Community
cancel
Showing results for 
Search instead for 
Did you mean: 
Alex10
Beginner
227 Views

Error message form dapl_module_poll.c while running MPI job

Dear experts,

 

I have experienced an error while running a parallel code compiled with Intel MPI. To start my jobs I am using an environmental variable $DO_PARALLEL, having the following content:

[bash]

mpiexec -machinefile /tmp/user/mpihosts-22 -np 16 -env I_MPI_DEBUG 5

[/bash]

Our cluster uses PBS to submit jobs.

I am getting a rather unpredictable behavior, sometimes my code runs without problems, while others It fails with the following error:

[bash]

OS: Scientific Linux SL release 5.5 (Boron)

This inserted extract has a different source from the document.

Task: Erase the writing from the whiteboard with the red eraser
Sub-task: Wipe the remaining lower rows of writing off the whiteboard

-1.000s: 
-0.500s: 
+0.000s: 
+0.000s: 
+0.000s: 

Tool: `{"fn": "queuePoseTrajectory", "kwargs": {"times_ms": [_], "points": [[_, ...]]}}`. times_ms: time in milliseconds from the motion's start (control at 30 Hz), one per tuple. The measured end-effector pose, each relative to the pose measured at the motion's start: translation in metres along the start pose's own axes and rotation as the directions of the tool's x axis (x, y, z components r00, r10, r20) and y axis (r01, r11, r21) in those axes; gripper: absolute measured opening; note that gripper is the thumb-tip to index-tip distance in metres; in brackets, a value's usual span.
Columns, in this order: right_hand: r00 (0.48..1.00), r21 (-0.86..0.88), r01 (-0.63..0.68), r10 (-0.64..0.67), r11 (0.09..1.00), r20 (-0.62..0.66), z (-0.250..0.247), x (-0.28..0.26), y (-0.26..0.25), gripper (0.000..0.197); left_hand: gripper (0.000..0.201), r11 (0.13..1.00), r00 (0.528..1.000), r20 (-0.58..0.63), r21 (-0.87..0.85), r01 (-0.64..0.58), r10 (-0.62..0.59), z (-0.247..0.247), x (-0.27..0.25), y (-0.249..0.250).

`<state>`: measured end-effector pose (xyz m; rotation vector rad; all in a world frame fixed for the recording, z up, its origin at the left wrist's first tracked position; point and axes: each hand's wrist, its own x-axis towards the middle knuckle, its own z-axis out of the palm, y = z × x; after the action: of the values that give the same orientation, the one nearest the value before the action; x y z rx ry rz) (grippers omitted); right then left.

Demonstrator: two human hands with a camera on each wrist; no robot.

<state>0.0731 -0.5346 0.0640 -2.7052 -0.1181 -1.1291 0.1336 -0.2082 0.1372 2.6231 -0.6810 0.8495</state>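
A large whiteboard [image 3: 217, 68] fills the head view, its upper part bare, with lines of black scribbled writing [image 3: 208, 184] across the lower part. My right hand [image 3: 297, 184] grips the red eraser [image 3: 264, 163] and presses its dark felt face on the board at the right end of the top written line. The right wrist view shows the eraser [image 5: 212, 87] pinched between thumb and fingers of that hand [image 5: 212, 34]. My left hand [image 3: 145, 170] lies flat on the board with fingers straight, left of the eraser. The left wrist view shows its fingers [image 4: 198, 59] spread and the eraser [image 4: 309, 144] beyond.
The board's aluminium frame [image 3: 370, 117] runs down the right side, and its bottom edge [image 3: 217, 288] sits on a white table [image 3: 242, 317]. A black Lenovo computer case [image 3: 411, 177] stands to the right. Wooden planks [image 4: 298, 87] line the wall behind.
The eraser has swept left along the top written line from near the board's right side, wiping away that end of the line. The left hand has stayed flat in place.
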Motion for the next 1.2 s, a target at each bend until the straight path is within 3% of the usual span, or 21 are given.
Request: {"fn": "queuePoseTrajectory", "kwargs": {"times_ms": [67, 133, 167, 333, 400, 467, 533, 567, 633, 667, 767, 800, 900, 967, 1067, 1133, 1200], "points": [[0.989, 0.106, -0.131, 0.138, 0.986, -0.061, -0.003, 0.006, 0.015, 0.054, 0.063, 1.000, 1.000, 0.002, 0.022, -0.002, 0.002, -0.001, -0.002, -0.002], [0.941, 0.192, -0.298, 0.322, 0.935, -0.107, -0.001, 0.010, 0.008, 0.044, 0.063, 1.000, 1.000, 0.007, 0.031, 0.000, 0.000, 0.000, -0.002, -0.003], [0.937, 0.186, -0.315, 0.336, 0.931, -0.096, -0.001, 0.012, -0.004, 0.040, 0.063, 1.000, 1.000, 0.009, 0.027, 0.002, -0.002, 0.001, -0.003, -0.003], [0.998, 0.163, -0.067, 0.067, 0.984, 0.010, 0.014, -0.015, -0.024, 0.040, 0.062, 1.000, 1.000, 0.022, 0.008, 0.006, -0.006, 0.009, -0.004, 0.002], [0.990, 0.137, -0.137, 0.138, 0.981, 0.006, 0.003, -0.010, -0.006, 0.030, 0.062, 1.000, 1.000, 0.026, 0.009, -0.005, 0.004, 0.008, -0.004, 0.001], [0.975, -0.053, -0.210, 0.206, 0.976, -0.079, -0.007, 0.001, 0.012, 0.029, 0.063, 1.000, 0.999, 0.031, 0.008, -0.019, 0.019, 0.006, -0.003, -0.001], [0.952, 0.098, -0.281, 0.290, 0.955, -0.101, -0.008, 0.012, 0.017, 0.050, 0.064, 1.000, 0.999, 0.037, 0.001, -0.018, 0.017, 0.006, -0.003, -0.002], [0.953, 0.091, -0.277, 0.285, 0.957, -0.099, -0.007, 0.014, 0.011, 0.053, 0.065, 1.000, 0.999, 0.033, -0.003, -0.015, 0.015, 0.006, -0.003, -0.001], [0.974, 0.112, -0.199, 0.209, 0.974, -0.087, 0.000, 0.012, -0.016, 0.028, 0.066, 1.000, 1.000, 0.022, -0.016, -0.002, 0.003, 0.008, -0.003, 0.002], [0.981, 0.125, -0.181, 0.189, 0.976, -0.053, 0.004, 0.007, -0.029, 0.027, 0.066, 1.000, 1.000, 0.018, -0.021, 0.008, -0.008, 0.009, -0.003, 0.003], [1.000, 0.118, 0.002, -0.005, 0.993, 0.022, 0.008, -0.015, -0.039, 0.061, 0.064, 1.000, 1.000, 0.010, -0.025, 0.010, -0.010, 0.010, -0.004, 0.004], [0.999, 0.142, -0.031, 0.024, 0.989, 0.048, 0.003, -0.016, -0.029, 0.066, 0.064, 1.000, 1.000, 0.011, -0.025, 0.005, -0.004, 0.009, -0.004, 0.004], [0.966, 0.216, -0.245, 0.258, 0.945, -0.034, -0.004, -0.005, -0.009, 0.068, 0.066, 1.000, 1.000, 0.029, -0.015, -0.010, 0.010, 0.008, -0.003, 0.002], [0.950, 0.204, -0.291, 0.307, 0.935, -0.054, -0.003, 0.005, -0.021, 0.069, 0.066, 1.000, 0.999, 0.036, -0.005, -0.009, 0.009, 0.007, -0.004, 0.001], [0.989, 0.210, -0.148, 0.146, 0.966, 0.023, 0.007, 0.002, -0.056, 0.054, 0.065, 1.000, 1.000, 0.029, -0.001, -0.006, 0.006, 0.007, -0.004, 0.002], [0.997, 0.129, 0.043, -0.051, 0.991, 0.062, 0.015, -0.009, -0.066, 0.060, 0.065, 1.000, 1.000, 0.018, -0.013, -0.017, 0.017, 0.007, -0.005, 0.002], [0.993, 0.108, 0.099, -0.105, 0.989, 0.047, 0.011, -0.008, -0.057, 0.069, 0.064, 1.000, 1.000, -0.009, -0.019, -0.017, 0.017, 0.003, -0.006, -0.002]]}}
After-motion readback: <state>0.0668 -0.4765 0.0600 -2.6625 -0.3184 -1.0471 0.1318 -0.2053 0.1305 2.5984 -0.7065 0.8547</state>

[0:n010106] unexpected DAPL connection event 0x4008 from 34

Assertion failed in file ../../dapl_module_poll.c at line 4287: 0

internal ABORT - process 0

[9:n010404] unexpected disconnect completion event from [0:n010106]

[11:n010404] unexpected disconnect completion event from [0:n010106]

[22:n010312] unexpected disconnect completion event from [0:n010106]

Assertion failed in file ../../dapl_module_util.c at line 1593: 0

Assertion failed in file ../../dapl_module_util.c at line 1593: 0

Assertion failed in file ../../dapl_module_util.c at line 1593: 0I guess that this is a communication problem.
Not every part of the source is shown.